**PROBLEM REQUIREMENTS:**
Print each line below verbatim, skipping every picture.

**SOURCE MATERIAL:**
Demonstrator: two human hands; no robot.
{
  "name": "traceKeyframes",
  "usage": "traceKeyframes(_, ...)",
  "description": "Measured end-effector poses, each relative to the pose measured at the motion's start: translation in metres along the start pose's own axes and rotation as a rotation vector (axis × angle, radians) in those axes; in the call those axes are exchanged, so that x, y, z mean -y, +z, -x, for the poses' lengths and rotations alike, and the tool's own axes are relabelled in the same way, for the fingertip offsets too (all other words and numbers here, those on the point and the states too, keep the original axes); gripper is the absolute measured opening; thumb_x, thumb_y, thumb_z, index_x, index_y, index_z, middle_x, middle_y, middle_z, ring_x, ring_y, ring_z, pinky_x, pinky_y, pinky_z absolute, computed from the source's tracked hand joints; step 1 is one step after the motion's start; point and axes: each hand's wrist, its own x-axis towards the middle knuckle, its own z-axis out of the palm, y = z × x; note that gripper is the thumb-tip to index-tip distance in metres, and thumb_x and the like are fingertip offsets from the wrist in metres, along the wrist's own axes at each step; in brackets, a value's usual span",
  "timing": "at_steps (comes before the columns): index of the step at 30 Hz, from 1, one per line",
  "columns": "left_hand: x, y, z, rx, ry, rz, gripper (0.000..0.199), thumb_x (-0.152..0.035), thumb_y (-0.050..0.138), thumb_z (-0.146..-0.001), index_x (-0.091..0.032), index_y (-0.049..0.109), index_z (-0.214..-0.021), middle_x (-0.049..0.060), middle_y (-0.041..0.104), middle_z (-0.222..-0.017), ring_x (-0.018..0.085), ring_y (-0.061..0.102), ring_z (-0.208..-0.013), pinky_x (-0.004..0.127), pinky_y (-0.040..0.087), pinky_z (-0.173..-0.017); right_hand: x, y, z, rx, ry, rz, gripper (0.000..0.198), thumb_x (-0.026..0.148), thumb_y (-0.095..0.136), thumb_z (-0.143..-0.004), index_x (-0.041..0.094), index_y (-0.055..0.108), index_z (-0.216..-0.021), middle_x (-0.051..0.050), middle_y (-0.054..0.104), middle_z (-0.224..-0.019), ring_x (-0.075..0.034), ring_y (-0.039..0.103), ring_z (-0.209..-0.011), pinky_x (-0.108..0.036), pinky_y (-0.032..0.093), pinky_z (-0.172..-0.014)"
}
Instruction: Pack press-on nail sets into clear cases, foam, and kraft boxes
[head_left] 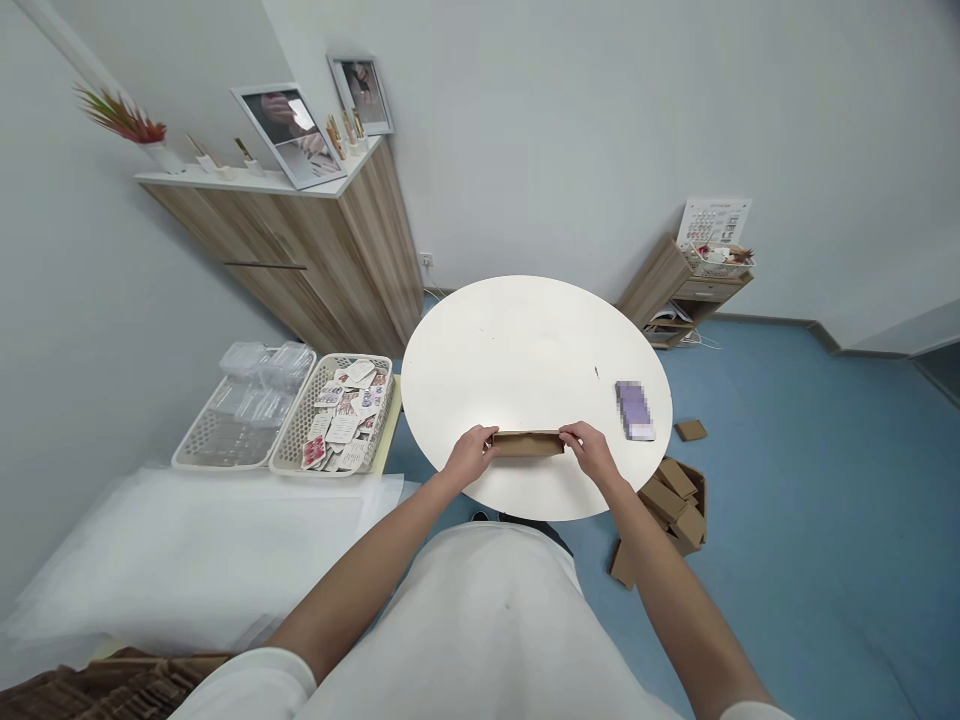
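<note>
A small brown cardboard box (pixel 529 444) is held over the near part of the round white table (pixel 517 340), its long side facing me. My left hand (pixel 472 455) pinches its left end between thumb and fingers. At the opposite end, my right hand (pixel 590 450) grips the corner the same way. The box's flaps are too small to make out clearly. To the right of my right hand lies a purple item (pixel 635 410), blurred out, on the tabletop.
Left of the table, one white basket (pixel 281 465) holds printed cards and another (pixel 184 462) clear plastic cases. White sheets (pixel 202 550) are spread nearer me. On the blue floor at right stands a carton (pixel 703 500) of flat brown boxes. Wooden cabinets (pixel 375 230) line the wall.
</note>
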Motion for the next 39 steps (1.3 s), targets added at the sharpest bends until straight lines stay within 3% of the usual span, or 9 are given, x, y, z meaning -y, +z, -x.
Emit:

**ANSWER:**
Demonstrator: two human hands; no robot.
{
  "name": "traceKeyframes",
  "usage": "traceKeyframes(_, ...)",
  "description": "Measured end-effector poses, each relative to the pose measured at the motion's start: translation in metres along the start pose's own axes and rotation as a rotation vector (axis × angle, radians) in those axes; in the call those axes are exchanged, so that x, y, z mean -y, +z, -x, for the poses' lengths and rotations alike, and the tool's own axes are relabelled in the same way, for the fingertip offsets too (all other words and numbers here, those on the point and the states too, keep the original axes); gripper is the absolute measured opening; thumb_x, thumb_y, thumb_z, index_x, index_y, index_z, middle_x, middle_y, middle_z, ring_x, ring_y, ring_z, pinky_x, pinky_y, pinky_z absolute, computed from the source's tracked hand joints; step 1 is one step after the motion's start; point and axes: each hand's wrist, its own x-axis towards the middle knuckle, its own z-axis out of the palm, y = z × x; note that gripper is the thumb-tip to index-tip distance in metres, and thumb_x and the like are fingertip offsets from the wrist in metres, along the wrist's own axes at each step; in brackets, a value's usual span",
  "timing": "at_steps (comes before the columns): index of the step at 30 Hz, from 1, one per line",
  "columns": "left_hand: x, y, z, rx, ry, rz, gripper (0.000..0.199), thumb_x (-0.152..0.035), thumb_y (-0.050..0.138), thumb_z (-0.146..-0.001), index_x (-0.091..0.032), index_y (-0.049..0.109), index_z (-0.214..-0.021), middle_x (-0.049..0.060), middle_y (-0.041..0.104), middle_z (-0.222..-0.017), ring_x (-0.018..0.085), ring_y (-0.061..0.102), ring_z (-0.208..-0.013), pinky_x (-0.004..0.127), pinky_y (-0.040..0.087), pinky_z (-0.173..-0.017); right_hand: x, y, z, rx, ry, rz, gripper (0.000..0.198), thumb_x (-0.026..0.148), thumb_y (-0.095..0.136), thumb_z (-0.143..-0.004), index_x (-0.041..0.094), index_y (-0.055..0.108), index_z (-0.216..-0.021), middle_x (-0.051..0.050), middle_y (-0.054..0.104), middle_z (-0.224..-0.019), ring_x (-0.075..0.034), ring_y (-0.039..0.103), ring_z (-0.209..-0.011), pinky_x (-0.108..0.036), pinky_y (-0.032..0.093), pinky_z (-0.172..-0.014)"
}
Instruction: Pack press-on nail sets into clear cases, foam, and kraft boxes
[head_left] 
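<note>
A small brown cardboard box (pixel 529 444) is held over the near part of the round white table (pixel 517 340), its long side facing me. My left hand (pixel 472 455) pinches its left end between thumb and fingers. At the opposite end, my right hand (pixel 590 450) grips the corner the same way. The box's flaps are too small to make out clearly. To the right of my right hand lies a purple item (pixel 635 410), blurred out, on the tabletop.
Left of the table, one white basket (pixel 281 465) holds printed cards and another (pixel 184 462) clear plastic cases. White sheets (pixel 202 550) are spread nearer me. On the blue floor at right stands a carton (pixel 703 500) of flat brown boxes. Wooden cabinets (pixel 375 230) line the wall.
</note>
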Motion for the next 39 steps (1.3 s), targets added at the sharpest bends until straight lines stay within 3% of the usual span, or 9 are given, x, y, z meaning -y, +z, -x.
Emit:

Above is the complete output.